Heading: Issue 1 Prior Conviction Evidence

Text: After taking the witness stand in his own defense, defendant was questioned regarding a prior conviction for confinement. Defendant contends that the trial court erred in overruling his timely objection. This Court has recognized that in rape cases where consent is the only issue, evidence suggesting a prior rape with a different victim is inadmissible as probative evidence that the defendant committed the charged crime. Malone v. State (1982), Ind., 441 N.E.2d 1339; Meeks v. State (1968), 249 Ind. 659, 234 N.E.2d 629. The State has argued that the prior conviction is admissible as impeachment evidence under Ashton v. Anderson (1972), 258 Ind. 51, 279 N.E.2d 210, which recognized Ind.

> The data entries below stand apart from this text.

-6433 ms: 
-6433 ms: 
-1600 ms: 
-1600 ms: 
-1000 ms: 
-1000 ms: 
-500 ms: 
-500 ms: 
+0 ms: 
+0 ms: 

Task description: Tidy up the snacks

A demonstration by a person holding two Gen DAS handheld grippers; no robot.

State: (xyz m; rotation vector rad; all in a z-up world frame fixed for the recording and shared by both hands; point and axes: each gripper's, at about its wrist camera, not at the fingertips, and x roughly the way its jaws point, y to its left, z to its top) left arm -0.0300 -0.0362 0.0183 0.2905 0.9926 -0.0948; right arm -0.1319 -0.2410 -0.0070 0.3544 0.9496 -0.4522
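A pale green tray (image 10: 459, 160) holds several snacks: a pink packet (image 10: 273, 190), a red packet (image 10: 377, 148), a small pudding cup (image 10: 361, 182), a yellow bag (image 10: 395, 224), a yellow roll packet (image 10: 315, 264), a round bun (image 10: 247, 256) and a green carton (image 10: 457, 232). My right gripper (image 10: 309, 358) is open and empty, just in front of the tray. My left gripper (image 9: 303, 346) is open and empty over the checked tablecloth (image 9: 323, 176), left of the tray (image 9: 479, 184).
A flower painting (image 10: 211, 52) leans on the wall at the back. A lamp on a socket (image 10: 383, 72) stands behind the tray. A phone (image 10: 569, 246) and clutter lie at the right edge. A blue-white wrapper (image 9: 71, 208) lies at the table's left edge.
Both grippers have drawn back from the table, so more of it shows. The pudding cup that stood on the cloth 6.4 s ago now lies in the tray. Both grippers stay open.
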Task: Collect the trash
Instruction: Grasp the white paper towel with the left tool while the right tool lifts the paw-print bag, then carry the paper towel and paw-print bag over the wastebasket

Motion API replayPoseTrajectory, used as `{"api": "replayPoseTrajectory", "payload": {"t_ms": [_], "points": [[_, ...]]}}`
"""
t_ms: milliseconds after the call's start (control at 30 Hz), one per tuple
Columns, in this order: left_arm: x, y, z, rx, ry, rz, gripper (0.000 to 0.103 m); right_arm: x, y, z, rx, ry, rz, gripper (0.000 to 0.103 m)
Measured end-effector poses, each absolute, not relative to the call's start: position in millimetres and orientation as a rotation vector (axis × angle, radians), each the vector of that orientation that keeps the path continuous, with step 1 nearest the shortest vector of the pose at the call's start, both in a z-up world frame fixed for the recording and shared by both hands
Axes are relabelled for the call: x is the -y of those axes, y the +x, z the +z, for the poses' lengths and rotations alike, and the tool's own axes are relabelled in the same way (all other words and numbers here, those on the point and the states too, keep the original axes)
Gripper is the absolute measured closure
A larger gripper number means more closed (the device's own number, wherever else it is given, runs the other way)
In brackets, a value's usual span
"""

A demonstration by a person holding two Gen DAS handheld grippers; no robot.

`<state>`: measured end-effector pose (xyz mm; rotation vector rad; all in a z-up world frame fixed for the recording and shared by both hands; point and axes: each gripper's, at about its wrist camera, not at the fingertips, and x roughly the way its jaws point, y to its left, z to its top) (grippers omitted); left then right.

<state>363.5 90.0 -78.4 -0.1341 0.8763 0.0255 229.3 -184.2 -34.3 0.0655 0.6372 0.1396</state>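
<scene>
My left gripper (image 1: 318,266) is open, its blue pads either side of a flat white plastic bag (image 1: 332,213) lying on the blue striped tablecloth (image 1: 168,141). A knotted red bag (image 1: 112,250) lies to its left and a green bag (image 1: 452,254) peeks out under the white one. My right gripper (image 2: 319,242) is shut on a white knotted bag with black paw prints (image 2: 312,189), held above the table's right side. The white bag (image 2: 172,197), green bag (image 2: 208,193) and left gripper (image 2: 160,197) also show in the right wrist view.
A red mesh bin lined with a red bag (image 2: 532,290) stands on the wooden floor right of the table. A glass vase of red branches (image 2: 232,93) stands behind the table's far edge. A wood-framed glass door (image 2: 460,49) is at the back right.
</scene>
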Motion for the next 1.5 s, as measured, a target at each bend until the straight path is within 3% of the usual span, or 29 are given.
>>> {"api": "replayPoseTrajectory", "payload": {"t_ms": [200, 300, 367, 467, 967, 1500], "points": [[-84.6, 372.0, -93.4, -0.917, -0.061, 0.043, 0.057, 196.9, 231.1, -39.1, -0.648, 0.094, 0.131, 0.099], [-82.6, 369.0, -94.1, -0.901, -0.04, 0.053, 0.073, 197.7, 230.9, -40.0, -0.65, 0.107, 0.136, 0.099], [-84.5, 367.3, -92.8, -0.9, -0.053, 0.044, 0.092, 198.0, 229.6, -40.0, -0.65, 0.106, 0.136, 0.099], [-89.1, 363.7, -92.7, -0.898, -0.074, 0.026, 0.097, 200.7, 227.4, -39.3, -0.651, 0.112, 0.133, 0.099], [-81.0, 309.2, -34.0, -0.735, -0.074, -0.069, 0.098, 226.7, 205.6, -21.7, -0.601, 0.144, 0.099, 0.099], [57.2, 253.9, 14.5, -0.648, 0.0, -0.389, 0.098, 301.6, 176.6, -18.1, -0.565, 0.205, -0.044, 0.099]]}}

Code § 34-1-14-14 as permitting impeachment by showing prior convictions for crimes which would have rendered a witness incompetent. Among such crimes is kidnapping. The parties disagree regarding whether defendant's prior conviction of confinement should be accorded the same significance as the crime of kidnapping. This issue was well addressed by Judge Neal in Lessig v. State (1986), Ind. App., 489 N.E.2d 978, 982: [W]e conclude that criminal confinement is the very essence of kidnapping, and that the current crime of criminal confinement in fact embodies the 1972 crime of kidnapping. Not only are their elements extremely similar, but the same moral turpitude involved in the crime of kidnapping, resulting in it being labeled as an infamous crime is also involved in the crime of criminal confinement. We agree and find no error in admission of evidence of the prior conviction for criminal confinement.